At this point you can do several things that the DRAM designers almost
never get around to:: throw some power at the access time problem and
you can make the DRAM less power hungry than an equivalent sized SRAM
(smaller physical area), and then you can also do the cell recharge
while the cache is shipping data back to the core. Secondly, you can
refresh the crap out of the cache, so you don't have to have
capacitors that hold charge for 16 milliseconds, the caps only need to
hold charge for about 10 microseconds (or so). Thirdly, you can do
intelligent refresh by keeping track of which cell rows have been
accessed and skip the refresh on this go-round. So, for example, strip-
mine memory access does not even see refresh cycles.
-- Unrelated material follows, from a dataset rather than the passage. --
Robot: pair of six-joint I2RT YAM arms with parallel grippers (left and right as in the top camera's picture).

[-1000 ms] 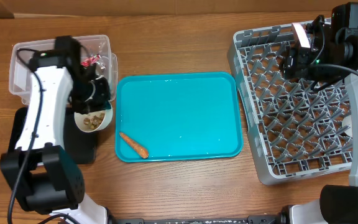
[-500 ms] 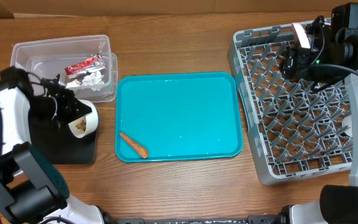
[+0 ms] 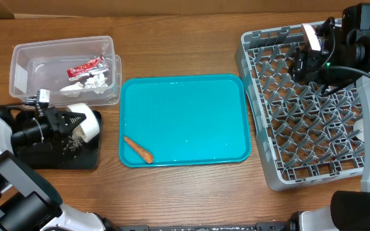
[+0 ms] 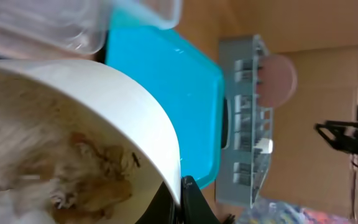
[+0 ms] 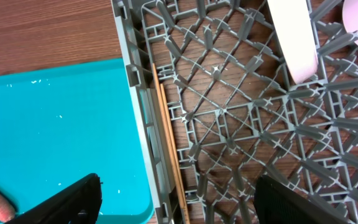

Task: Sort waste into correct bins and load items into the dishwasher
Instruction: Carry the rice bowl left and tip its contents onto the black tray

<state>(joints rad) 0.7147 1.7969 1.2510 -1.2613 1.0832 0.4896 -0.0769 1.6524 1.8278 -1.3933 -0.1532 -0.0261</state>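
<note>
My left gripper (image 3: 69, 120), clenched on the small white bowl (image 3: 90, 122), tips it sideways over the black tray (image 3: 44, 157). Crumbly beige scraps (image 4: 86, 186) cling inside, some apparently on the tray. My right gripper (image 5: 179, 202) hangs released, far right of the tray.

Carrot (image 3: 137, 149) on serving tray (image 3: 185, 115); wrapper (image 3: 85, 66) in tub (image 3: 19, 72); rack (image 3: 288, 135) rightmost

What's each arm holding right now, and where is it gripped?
Left gripper holds the small white bowl by its rim, tipped over the black tray. Right gripper holds nothing.
</note>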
So, for example, take 64 banked DRAM arrays of 128-'words', each word
being 512 bits big and we have a 1/2 MB cache. One can build bigger
cache stores by using this 1/2 MB instance as the building block. It
takes only 8192 refresh cycles (or at 4 GHz, 2 microseconds). So if
the cells are safe for 10 microseconds, they will be robustly
refreshed under this scheme, and you can do the clock adjustments
(div-2, div-3, ...) everyone loves and still adequately refresh the
DRAMs.

Now with the need for long storage time and big caps eliminated
(ameliorated) one can now build DRAMs without resorting to vertical
structures mentioned above {If you have vertical structures in your
process, go ahead and use them and save refresh power}. The only thing
that is needed is to have a depletion implant for the storage nodes
and sufficient distance from the transfer gate nodes to avoid the
implant from making the transger gate leaky. I saw the size of such a
cell and it was about 1/12 the size of a 6T SRAM cell in the same
process (about 130 nm) but when the rest of the array was wrapped
around the cells, that array was just a little better than 5X smaller.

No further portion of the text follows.